Ok so lately I’ve been distracted by some bright shiny things, and rather than get back to work, I‘ve been thinking about why the world over, most people seem distracted by bright shiny things.
Literally bright and shiny: like gold, like diamonds. Like iPhone screens. Like fire.
I’m wondering (as I avoid work) if it’s some misdirected evolutionary response – like we are born to be attracted to the glint of water, or the juice of a ripe fruit, or eyes or lips. So that it is really: Jewelry as Permanent Glint, as Permanent Ripe Glistening Fruit.
I’m thinking of this also because in my commissioned play, HUNTERS AND THIEVES, the golden fleece makes an entrance.
In the play, the fleece is a worn-out prop from the collection of an old actress who is an exile from her homeland in Central Russia.

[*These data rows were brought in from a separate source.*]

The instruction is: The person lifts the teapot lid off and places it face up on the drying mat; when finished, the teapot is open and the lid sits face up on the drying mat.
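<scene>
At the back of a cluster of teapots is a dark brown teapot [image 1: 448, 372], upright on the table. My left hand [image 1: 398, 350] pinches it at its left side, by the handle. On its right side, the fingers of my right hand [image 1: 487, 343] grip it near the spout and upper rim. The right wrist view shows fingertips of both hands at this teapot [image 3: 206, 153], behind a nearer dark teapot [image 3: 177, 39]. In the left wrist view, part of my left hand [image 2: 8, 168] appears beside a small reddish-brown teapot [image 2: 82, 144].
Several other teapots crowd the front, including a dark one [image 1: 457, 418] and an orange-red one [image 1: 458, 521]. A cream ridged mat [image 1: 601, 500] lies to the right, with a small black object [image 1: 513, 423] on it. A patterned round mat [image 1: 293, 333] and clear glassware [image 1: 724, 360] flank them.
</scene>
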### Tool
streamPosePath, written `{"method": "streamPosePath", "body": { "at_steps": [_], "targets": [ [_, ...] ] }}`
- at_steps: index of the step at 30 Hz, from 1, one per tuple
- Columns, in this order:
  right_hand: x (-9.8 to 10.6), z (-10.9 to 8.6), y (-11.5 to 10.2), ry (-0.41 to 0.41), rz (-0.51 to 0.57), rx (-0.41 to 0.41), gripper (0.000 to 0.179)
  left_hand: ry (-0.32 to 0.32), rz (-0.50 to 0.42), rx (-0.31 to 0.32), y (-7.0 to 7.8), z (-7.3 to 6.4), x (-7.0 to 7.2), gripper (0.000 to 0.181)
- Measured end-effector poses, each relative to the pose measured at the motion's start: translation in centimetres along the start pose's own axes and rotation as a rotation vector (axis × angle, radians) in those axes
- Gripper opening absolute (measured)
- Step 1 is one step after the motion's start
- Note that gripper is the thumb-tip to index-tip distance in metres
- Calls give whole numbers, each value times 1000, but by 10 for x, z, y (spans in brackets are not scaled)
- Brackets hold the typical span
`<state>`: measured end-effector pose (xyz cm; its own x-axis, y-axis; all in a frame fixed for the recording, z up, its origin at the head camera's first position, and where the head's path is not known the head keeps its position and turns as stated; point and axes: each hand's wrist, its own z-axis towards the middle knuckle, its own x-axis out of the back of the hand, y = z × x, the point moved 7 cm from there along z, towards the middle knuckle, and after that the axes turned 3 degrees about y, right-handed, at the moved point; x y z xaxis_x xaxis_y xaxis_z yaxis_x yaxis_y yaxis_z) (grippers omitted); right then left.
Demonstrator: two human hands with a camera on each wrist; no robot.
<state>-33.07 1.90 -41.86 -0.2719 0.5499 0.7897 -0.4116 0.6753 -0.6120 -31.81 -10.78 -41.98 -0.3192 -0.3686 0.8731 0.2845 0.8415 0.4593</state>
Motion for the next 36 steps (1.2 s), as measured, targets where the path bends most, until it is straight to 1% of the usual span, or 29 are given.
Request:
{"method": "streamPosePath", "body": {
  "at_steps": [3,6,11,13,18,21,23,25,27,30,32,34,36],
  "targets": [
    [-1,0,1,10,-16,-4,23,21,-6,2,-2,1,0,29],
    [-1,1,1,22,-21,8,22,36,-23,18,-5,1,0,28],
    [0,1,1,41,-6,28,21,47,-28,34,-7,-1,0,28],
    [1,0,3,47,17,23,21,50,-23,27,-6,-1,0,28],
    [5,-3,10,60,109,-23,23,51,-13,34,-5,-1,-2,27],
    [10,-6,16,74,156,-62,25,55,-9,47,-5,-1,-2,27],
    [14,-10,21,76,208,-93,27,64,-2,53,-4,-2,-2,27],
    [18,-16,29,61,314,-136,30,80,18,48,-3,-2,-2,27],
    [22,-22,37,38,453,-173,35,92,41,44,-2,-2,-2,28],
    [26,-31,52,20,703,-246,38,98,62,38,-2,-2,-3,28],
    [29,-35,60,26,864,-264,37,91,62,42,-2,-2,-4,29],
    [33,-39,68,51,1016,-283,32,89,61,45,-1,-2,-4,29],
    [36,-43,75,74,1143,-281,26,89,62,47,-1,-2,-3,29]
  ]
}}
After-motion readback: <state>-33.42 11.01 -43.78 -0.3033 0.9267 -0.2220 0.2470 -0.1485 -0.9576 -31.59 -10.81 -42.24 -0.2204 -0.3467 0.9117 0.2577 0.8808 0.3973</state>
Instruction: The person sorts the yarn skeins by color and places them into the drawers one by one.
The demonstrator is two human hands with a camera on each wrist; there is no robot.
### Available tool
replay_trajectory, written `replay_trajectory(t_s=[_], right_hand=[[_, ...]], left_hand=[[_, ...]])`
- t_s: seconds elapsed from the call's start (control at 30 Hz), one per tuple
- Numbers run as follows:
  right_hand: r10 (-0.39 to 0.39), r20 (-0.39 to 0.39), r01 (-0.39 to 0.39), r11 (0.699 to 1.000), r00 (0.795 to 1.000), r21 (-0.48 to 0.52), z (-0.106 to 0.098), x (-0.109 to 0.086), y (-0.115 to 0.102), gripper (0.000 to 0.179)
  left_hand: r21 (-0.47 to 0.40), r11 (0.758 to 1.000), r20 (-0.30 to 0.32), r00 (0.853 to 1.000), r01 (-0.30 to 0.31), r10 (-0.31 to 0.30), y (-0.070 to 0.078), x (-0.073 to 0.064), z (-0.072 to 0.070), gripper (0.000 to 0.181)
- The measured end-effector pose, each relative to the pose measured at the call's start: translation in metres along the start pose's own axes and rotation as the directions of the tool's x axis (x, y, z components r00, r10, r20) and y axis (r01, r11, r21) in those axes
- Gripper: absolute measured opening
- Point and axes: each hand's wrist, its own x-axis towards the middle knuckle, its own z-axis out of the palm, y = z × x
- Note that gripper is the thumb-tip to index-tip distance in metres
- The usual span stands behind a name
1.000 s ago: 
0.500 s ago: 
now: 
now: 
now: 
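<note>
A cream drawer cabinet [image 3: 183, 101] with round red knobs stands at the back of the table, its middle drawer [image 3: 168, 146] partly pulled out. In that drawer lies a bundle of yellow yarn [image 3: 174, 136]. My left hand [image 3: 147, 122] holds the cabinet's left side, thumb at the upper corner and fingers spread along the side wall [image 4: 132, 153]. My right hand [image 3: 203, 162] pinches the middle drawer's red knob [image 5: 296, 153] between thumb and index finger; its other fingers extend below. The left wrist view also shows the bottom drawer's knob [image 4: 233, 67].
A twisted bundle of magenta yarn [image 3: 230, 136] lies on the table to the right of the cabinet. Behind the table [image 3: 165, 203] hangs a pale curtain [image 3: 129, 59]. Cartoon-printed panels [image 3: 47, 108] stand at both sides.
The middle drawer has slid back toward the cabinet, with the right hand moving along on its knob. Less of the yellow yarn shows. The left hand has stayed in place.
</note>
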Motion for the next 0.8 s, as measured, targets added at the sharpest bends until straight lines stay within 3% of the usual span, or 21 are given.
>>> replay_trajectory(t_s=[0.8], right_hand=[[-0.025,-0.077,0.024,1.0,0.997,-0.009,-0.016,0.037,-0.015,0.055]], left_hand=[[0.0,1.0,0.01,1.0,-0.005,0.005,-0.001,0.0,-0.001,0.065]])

She once played Medea, who as legend famously has it, butchered her own brother and tossed the body parts into the water so that while Jason and the Argonauts could speed away with her and the fleece in tow, Medea’s father would be forced to pick up the pieces for a proper burial. (On a related note, whatever else we can say about what Medea did, we should at least be able to say: Jason should not have been surprised.)
The golden fleece still shimmers in my mind, all the more so for its weirdness – the skin of a flying golden ram? Kinda awesome, kinda ewwww. It’s hard even to actually picture it. And what would you do with it? Wear it? Sit on it? Have sex on it? Surely never melt it down. It seems perfectly useless; its power must simply be to captivate the mind.
So I sit here distracted and not working; but if I am to be distracted by a shiny bright thing, let it at least be something weird and beautiful, with a lineage.